St Mary’s Church, Staunton-in-the-Vale is a Grade II* listed Church of England parish church in Staunton, Nottinghamshire.

==History==
The oldest part is the tower which dates from the 14th century. Most of the rest was rebuilt in 1854 by E. J. Willson commissioned by Guilm Malger Staunton. It was restored again in 1936.

==Memorials==
- Alicia de Loudham (wife of Sir John Loudham and daughter of Robert de Kirkton) (d. 1344)
- William de Staunton (son of Mauger de Staunton) (d. c.1250)
- Sir William de Staunton (d. 1326)
- Robert Staunton (d. 1582)
- Gilbert Charlton (d. 1706) and his wife Anne (d. 1732)
- Anne Brough (d. 1732)
- Job Staunton Charlton (d. 1778)
- Job Brough (d. 1795)
- Revd. John Mounsey ca. 1827 by R. Harston of Newark
- Revd. John Staunton ca. 1851 by E. Marshal of Newark

==Clock==
A door frame clock of 1707 by Richard Roe of Epperstone was obtained from St Mary's Church, Nottingham for a cost of £10 and installed in 1808.

==Bells==
The church contains a ring of 5 bells. The tenor dates from 1604 by Henry Oldfield with a weight of 356kg.
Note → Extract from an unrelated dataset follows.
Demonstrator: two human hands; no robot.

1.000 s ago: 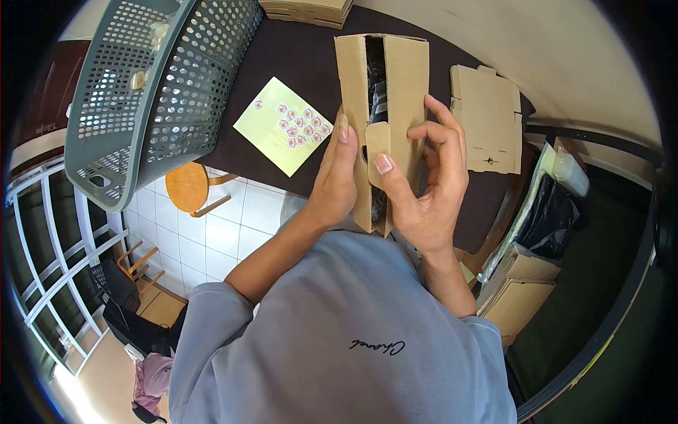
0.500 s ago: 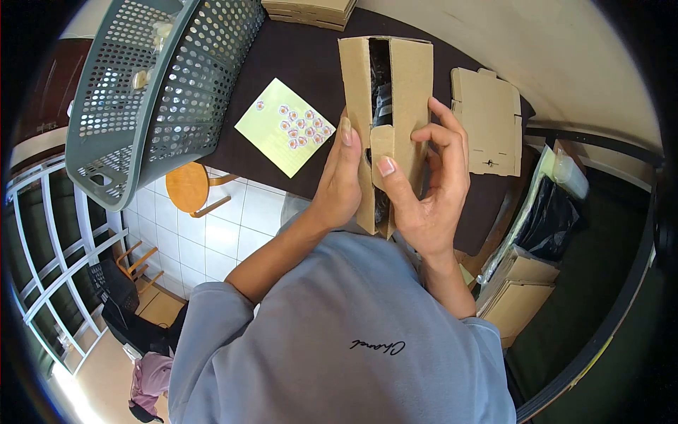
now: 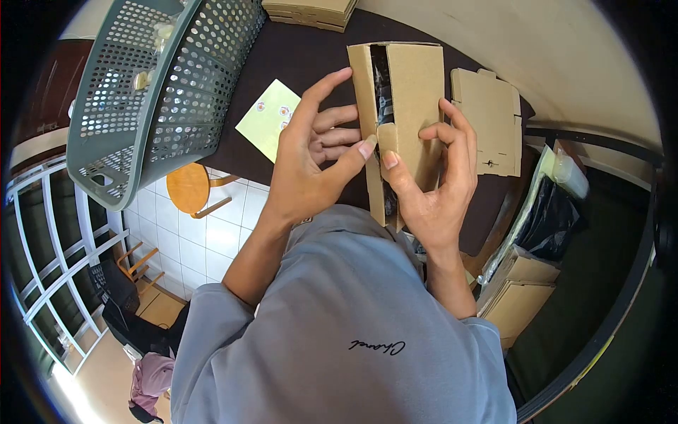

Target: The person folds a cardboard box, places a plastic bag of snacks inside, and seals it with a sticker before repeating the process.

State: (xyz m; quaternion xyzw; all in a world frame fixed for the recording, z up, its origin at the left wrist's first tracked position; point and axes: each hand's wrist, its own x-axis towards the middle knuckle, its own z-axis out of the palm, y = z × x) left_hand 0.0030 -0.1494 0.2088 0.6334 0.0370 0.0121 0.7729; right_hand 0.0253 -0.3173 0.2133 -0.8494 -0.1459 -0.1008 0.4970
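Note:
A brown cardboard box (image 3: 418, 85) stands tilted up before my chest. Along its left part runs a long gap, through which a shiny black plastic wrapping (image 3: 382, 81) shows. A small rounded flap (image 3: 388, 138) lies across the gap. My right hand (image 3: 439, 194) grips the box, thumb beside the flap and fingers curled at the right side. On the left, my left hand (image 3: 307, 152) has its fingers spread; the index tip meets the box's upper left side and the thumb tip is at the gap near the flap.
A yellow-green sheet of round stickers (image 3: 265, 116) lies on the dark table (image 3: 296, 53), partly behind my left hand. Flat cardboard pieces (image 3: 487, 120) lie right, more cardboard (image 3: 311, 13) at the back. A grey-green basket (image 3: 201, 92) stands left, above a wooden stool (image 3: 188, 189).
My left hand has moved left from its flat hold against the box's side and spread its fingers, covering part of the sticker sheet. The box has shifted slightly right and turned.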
The 4th dates from 1738 by George Oldfield, the 2nd and 3rd date from 1827 by James Harrison and the treble is of 1742 by Thomas Hedderly.

==Organ==
There is reference to the church containing a barrel organ before 1852 which is no longer extant. A new barrel organ by Forster & Andrews with 4 stops and 29 keys with 3 barrels was obtained in 1852 for the cost of £55. This was restored in 1959 by Herbert Friskney of Sutton-on-Trent..

A 2 manual and pedal 12 stop house organ built for W.G. Player by Brindley & Foster in 1896 for his house in Lenton was moved here in 1929 by Roger Yates. It was restored in 2009 when it was re-sited at the back of the church..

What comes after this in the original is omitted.